Tricky Timing Bug with Inherited Threads

bug.gif

This afternoon a co-worker pointed out a problem with a threaded app he was testing. It was using a data feed component I'd written, and it was causing seg faults when it was shutting down. He was having a hard time figuring out why it was crashing, and I was having a hard time figuring out what was causing the state to be reset.

The thread model I was using is a simple class that runs a process() method over and over catching exceptions, etc. until the process() method returns a "stop" flag. Pretty simple stuff. There's the ability for users of the thread object to tell it to stop:

  Thread::setTimeToDie(true);

and the next time it's ready to call process() it bails out and stops. Pretty simple. But it wasn't acting that way in the tests.

I subclassed this Thread for my data feed class, and when I detected that the parent thread was to stop, I stopped some processing sub-threads. The structure is pretty simple - the main thread was handling supervision, a boost ASIO thread was handling the incoming data, and the processing sub-threads were taking that raw data and converting it (two steps) to be used downstream. What was supposed to happen was that the sub-threads were to detect when the parent Thread was to die, and they themselves, would then die.

What appeared to be happening was that the sub-threads weren't getting the message. Or at least not getting it in time. Very odd. If I told the Thread to stop, the sub-threads didn't stop. If I told the Thread to stop, and then did a little shut-down processing, and finally told the Thread to stop again, then things shut down.

It appeared that there's a nasty timing problem here, and I didn't want to leave it at this, but there's no more time today. For now, it's working, but very oddly.

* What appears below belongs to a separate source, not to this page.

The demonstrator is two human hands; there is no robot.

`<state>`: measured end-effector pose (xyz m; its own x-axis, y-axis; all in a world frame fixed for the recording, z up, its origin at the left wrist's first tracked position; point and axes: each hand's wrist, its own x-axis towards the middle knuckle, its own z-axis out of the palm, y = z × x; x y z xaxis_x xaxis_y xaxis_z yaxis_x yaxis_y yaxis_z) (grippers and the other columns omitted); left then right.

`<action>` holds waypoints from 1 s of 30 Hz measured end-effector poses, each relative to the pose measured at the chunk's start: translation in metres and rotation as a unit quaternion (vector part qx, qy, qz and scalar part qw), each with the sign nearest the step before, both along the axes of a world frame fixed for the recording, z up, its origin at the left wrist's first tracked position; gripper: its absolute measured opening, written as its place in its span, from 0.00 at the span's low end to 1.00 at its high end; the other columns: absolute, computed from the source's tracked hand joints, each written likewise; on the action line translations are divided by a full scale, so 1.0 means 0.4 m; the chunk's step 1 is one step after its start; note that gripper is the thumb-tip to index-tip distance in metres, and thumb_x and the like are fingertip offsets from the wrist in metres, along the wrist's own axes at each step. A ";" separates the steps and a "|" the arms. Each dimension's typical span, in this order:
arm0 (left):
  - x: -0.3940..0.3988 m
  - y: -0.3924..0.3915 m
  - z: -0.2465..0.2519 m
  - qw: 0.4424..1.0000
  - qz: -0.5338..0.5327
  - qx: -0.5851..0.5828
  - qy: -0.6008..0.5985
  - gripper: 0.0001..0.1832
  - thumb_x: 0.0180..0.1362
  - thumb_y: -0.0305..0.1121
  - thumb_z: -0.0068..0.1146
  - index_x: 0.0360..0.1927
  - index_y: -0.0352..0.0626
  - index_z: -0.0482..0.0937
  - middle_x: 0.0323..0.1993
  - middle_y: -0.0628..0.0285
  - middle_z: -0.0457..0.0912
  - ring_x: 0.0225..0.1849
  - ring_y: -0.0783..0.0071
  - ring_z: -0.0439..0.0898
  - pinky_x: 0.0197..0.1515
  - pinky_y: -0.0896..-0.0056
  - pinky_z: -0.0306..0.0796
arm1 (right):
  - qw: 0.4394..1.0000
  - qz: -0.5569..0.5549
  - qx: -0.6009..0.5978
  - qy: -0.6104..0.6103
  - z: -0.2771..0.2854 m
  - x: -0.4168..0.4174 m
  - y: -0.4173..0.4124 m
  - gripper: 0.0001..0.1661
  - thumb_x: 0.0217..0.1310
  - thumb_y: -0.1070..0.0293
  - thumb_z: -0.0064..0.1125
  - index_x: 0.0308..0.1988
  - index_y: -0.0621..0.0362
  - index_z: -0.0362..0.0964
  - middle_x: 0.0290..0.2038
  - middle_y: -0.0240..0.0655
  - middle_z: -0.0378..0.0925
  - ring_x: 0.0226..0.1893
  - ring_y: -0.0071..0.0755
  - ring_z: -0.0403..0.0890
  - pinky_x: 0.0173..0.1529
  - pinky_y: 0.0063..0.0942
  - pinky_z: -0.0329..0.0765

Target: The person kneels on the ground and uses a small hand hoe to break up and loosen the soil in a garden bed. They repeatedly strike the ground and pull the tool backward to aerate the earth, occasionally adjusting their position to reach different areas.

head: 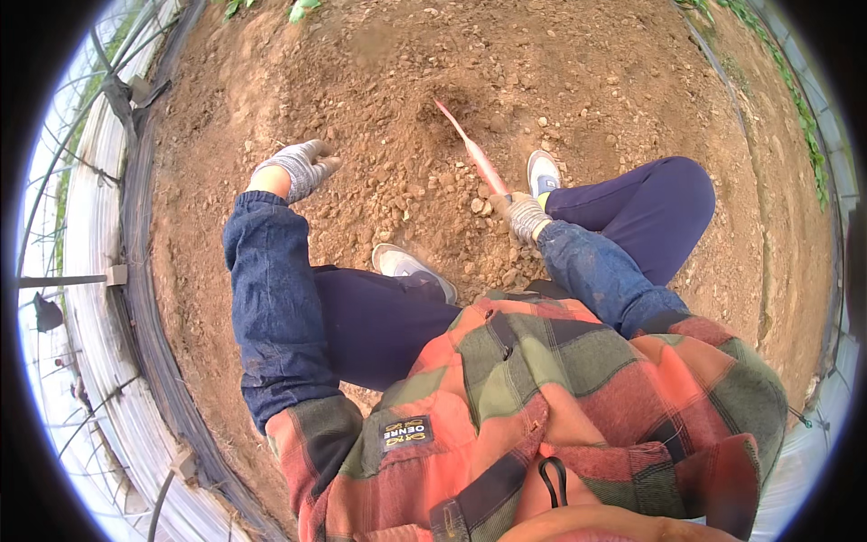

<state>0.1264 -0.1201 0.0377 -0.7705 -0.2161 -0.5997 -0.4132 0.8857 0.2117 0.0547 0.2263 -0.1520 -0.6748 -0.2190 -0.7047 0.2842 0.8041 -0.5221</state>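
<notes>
My right hand (527, 215), in a grey knit glove, grips the near end of a slim red hand tool (484, 162). The tool slants away to the upper left and narrows to a tip beside a dark, crumbly patch of soil (464, 108). Whether the tip is in the ground or just above it, I cannot tell. To the left, my left hand (301, 168) is in a matching glove above bare brown soil (379, 169). Its fingers are bent and apart from the thumb, and I see nothing held in it.
My shoes (410, 267) rest on cloddy earth, knees bent outward. Along the left run black sheeting (145, 271), white plastic film (101, 237) and thin metal hoops. Green leaves (303, 8) show at the top, and more plants (802, 122) line the right edge.
</notes>
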 end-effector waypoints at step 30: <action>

[3/31] UPDATE: Interesting point... this morning, on my walk to the train, I saw it. When the Thread stops, it resets the "time to die" flag to false. The sub-threads weren't seeing it because they weren't checking fast enough. The main thread died, reset it's "die" flag, and the sub-threads just didn't think there was any reason to stop. The fix was easy - don't reset the flag until the start of the next thread. Easy fix.